▸ Work item: Wherever a line holds the word "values", copy that line from the data.

▸ Information:
■ ■ ■ ■ ■ ■ ■

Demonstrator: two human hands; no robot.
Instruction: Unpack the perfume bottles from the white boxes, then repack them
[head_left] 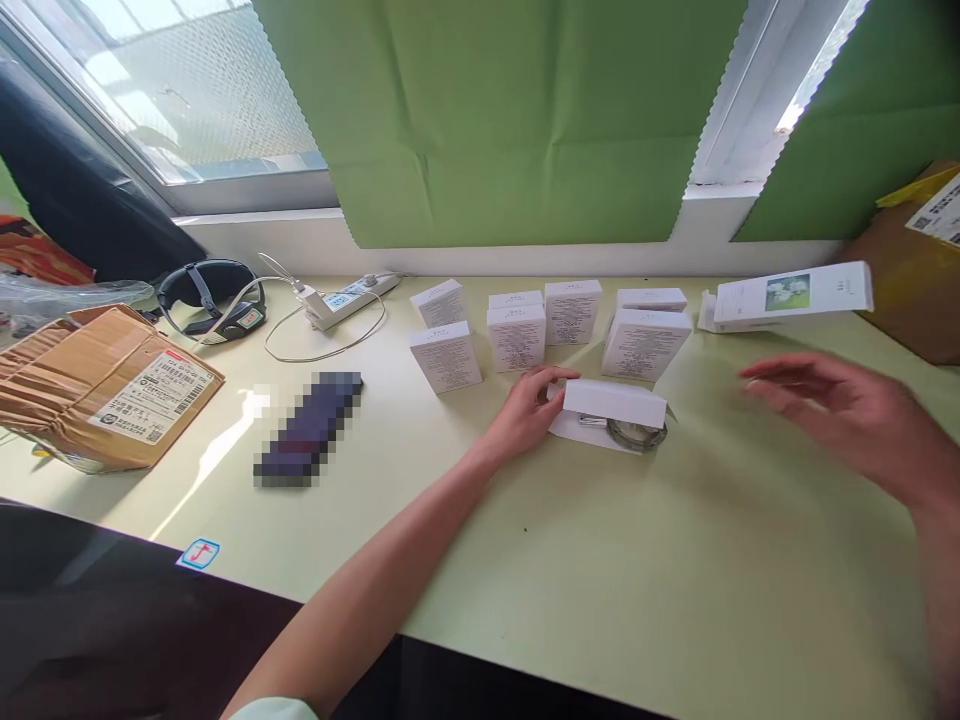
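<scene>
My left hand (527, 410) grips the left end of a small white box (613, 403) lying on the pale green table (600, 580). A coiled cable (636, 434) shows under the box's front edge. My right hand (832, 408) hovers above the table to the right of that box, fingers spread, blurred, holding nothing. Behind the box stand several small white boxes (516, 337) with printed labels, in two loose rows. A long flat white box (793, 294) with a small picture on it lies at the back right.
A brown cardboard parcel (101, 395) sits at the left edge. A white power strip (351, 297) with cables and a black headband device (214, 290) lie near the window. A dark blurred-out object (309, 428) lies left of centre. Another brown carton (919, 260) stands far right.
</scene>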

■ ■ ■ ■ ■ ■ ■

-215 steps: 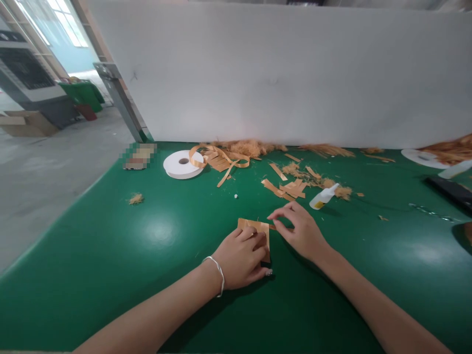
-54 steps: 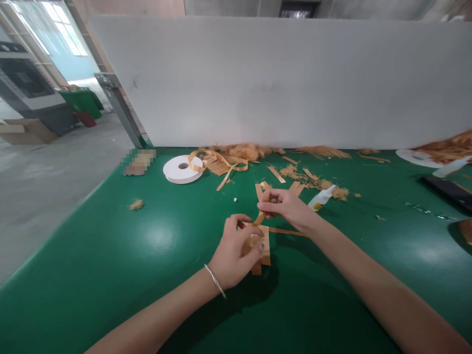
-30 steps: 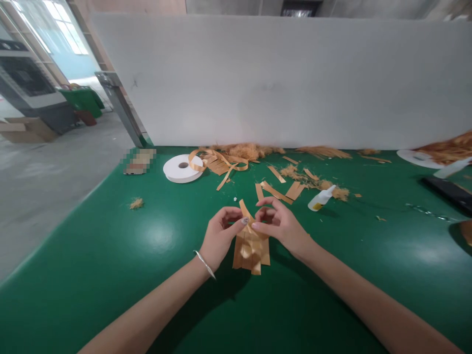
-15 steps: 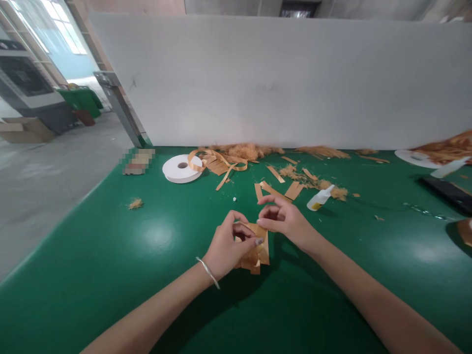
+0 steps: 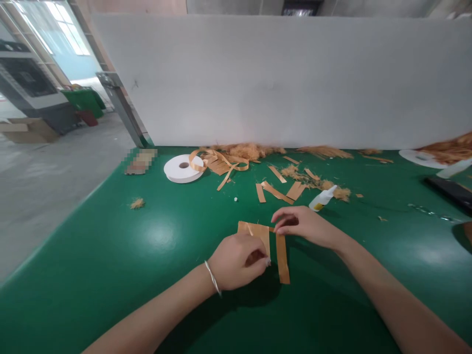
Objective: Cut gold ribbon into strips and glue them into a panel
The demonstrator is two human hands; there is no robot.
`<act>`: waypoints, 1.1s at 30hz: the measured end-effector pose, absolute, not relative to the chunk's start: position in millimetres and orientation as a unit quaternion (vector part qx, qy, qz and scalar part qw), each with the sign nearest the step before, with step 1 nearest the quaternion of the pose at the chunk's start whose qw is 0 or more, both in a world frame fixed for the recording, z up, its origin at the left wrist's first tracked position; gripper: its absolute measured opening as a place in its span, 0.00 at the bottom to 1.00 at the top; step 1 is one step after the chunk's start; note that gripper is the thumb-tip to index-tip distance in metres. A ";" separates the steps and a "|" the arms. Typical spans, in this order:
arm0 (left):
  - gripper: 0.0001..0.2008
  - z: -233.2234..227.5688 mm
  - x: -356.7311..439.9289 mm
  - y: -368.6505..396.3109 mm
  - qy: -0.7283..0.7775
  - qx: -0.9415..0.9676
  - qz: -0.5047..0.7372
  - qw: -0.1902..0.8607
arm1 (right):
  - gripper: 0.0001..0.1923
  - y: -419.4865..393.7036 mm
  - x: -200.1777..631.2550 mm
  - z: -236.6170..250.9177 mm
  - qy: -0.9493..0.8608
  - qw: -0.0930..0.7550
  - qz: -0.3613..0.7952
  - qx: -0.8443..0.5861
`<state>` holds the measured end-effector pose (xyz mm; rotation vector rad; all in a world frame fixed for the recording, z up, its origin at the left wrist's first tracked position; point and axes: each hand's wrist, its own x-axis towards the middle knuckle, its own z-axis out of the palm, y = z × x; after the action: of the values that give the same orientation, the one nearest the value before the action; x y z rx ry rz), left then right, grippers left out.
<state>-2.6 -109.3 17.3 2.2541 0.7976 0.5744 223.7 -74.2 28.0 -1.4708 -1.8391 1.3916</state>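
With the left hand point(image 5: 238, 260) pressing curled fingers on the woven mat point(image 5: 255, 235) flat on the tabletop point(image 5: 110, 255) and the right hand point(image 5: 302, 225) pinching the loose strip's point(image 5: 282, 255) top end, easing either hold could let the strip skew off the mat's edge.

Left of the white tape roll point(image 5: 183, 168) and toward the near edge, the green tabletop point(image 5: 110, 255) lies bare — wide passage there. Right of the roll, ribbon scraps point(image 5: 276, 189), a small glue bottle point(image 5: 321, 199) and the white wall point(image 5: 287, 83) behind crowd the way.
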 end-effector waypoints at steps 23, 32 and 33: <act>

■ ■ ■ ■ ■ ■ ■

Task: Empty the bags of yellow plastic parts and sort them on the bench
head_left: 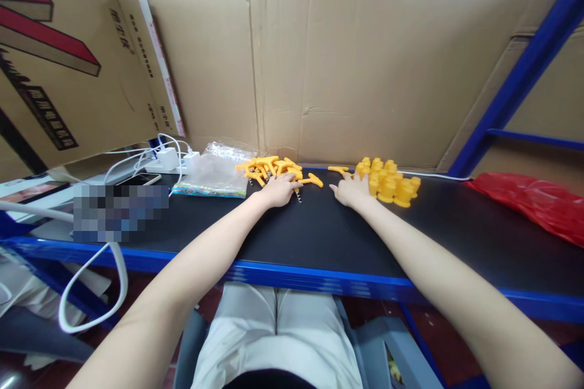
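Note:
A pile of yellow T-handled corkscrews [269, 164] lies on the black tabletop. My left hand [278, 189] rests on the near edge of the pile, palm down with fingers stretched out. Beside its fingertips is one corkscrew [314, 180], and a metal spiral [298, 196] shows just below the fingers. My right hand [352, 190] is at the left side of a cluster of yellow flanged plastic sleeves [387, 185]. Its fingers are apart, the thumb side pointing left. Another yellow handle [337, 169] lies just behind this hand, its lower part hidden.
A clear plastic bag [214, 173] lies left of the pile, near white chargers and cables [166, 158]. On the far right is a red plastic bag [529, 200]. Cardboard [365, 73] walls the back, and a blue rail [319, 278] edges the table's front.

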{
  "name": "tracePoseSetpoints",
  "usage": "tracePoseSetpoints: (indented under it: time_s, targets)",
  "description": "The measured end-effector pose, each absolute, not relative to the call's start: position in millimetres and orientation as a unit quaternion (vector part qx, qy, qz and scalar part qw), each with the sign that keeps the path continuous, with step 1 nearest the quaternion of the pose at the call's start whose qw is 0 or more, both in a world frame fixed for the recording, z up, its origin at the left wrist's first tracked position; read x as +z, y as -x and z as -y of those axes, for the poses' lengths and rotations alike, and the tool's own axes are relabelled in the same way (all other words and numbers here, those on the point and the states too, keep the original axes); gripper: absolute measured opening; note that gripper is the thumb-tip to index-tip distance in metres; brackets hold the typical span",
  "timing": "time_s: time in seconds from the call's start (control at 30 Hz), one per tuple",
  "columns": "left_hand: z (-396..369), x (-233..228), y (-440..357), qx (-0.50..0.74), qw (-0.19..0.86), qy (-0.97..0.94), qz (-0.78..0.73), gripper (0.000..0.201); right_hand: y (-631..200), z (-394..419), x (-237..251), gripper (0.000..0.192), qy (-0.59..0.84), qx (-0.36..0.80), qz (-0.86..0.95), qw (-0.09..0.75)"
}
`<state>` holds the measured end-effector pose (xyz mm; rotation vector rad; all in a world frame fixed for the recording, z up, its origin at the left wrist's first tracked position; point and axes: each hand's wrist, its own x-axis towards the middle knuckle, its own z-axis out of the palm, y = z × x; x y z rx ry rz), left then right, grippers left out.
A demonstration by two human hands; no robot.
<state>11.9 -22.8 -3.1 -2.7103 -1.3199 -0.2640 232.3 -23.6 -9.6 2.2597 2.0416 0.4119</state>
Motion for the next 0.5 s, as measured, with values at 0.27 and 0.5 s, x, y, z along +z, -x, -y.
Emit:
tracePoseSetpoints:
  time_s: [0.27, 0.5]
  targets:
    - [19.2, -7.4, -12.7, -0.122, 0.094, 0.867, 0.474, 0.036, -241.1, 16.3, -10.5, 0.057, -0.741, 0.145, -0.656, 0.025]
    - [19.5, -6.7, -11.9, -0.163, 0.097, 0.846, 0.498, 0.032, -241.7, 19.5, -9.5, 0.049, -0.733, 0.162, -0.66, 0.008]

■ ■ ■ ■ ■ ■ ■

▸ Solution to the exercise:
`<state>` holds the measured end-effector pose (xyz mm; rotation vector rad; all in a world frame fixed for the recording, z up, its origin at the left wrist's first tracked position; point and axes: each hand's wrist, its own x-axis towards the middle knuckle, its own z-axis out of the palm, y = z × x; after the action: of the values that give the same orientation, the one nearest the value before the action; x y z rx ry rz), left then right, grippers left out.
Motion for the next 0.5 s, as measured, with values at 0.27 and 0.5 s, x, y, z along +z, -x, -y.

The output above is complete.